Au départ, la house est née presque par hasard sur les expérimentations d’une poignée de DJs à New-York et à Chicago, dans les années quatre-vingt. Elle a très vite traversé l’Atlantique pour littéralement prendre le maquis dans toute l’Europe jusqu’à ce que la répression, le fric et la drogue aient raison de sa pureté. Et puis il y a eu le boom de l’an 2000 et l’internet 2.0. A présent, il suffit de maîtriser Traktor ou Ableton pour prétendre arriver à la cheville de types comme Jeff Mills ou Cajmere. Bien sur, en marge de la copieuse merde servie tous les jours par les circuits mainstream, on trouve toujours des irréductibles prêts à monter leur shop de disques et bidouiller platines, contrôleurs et modulaires. Mais ceux là sont hors-circuit. Pour les dénicher, il faut être dévoué au point de passer des heures à explorer les méandres de Soulseek, pas juste vaguement excité à l’idée de se mettre une taule sur de la « musique de boîte ». La dévotion, voilà la pierre angulaire de la house music. C’est cette ferveur presque religieuse qui animait « the Godfather of house » quand il éditait ses premières tracks en ’81.
« C’était ça ou fermer les clubs »
En mars dernier, à l’aube de ses soixante-ans, Frankie Knuckles, le Parrain de la house music, a succombé à son diabète et est parti rejoindre son pote Larry Levan dans les limbes de l’electronic body music. Les deux s’étaient rencontrés en 69, et n’avaient pas tardé à fuir le Bronx pour se réfugier dans l’Upper West Side, aux Continental Baths, un hôtel réputé pour ses saunas, bains et dancefloor disco, particulièrement appréciés de la faune gay.

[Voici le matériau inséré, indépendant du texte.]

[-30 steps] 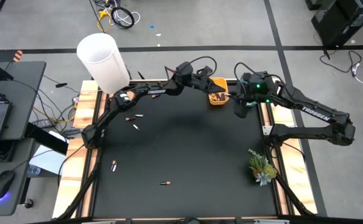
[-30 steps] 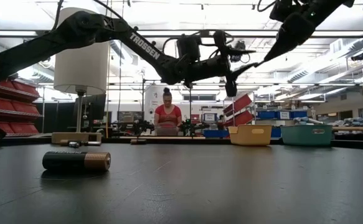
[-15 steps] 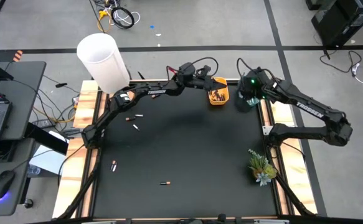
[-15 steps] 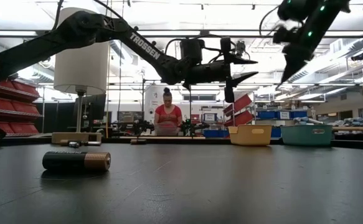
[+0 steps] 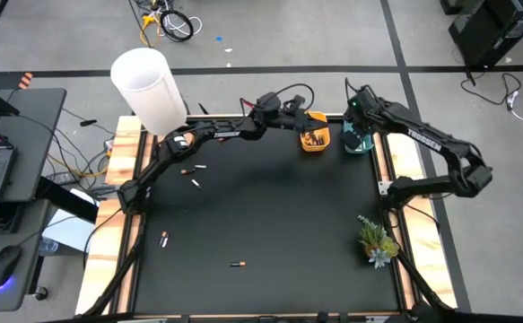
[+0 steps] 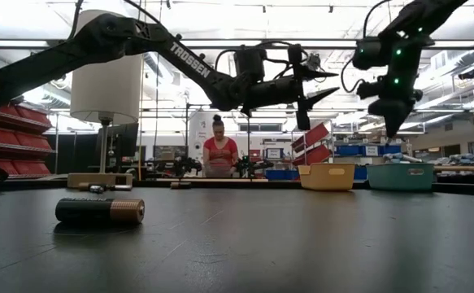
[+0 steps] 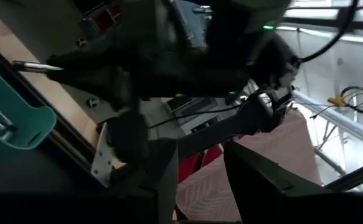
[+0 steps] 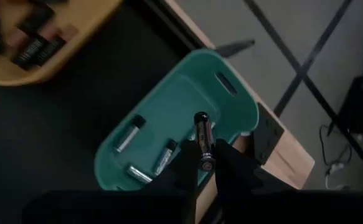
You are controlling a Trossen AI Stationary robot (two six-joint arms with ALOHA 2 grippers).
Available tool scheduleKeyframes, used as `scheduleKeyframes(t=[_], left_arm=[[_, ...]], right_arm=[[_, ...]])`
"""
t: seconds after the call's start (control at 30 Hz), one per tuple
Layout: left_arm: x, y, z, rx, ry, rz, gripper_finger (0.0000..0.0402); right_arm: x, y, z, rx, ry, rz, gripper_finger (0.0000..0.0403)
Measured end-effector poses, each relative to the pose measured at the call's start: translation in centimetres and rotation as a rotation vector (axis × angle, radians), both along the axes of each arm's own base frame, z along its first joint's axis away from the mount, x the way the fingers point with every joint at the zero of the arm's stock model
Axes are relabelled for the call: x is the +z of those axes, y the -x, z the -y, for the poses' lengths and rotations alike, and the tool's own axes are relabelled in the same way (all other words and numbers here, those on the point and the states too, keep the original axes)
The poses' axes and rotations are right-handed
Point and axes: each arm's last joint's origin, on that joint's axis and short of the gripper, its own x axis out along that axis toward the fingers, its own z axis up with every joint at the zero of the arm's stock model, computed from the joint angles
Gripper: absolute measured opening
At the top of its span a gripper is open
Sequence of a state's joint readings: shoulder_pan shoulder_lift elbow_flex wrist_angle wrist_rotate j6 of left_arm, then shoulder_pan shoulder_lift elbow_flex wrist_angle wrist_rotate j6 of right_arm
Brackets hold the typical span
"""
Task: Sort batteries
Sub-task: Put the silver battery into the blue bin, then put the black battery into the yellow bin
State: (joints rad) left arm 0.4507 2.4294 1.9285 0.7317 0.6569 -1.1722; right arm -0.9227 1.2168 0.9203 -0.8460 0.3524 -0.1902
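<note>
- Right gripper (image 8: 207, 167): your right arm holds it above the teal plastic tray (image 8: 169, 127) at the table's far right edge. Its two dark fingers pinch a slim dark battery with a silver end cap (image 8: 203, 144), which hangs directly over the tray's interior.
- Left gripper (image 6: 306, 85): it hangs in the air near the orange-yellow plastic tray (image 5: 314, 136), fingers spread apart with nothing between them.
- Teal tray contents: the right wrist view shows three small silver-and-dark batteries (image 8: 130, 133) lying loose on its floor.
- Orange-yellow tray contents: several dark batteries with copper-coloured ends (image 8: 33, 48) lie piled together in it. The exact count cannot be read.
- Progress: you are, by judgement, partway through. Both trays already hold batteries, and one more is poised for release into the teal tray.
- Work left: four loose batteries lie on the black table mat (image 5: 270, 224). Two sit near the left arm's base: a dark one (image 5: 188, 170) and a pale one (image 5: 196, 183). Another (image 5: 163, 239) lies by the left edge, and a dark and copper one (image 5: 237, 264) rests nearest the front edge, large in the low view.
- Next step, as a judgement: the held battery needs only a release, after which the four strays remain to be collected.
</note>
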Motion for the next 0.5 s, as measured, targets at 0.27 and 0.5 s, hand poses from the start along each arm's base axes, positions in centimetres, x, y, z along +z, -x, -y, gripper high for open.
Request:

C’est ici que Frankie s’est fait brancher par Tee Scott, celui qui l’a convaincu de s’essayer au DJing. Comme il n’avait pas un rond, il piochait alors dans les bacs du club et de sa sœur des trucs de la Motown, mais aussi Sergio Mendes et Wes Montgomery. En 77, le disco règne encore en maître sur les dancefloors lorsque Robert Williams passe un coup de fil à Larry pour lui proposer de jouer à l’ouverture de son nouveau club, le Warehouse, à Chicago. Déjà bien occupé avec son premier taf de résident au Paradise Garage, Larry refile le plan à Frankie. Se voyant en plus offrir une petite part du business, ce dernier accepte et lâche ses études de stylisme au Fashion Institute of Technology, ses bacs pour seul bagage. Pendant trois ans, la communauté noire et gay de Chicago encense les performances du DJ qui s’est trouvé une deuxième maison : « Le Warehouse : (…) C’était une ambiance très spirituelle, très poignante… Ce qui était incroyable dans le mid-west, où les bouffeurs de maïs sont des gens plutôt terre-à-terre» confiera-t-il plus tard au site residentadvisor.net.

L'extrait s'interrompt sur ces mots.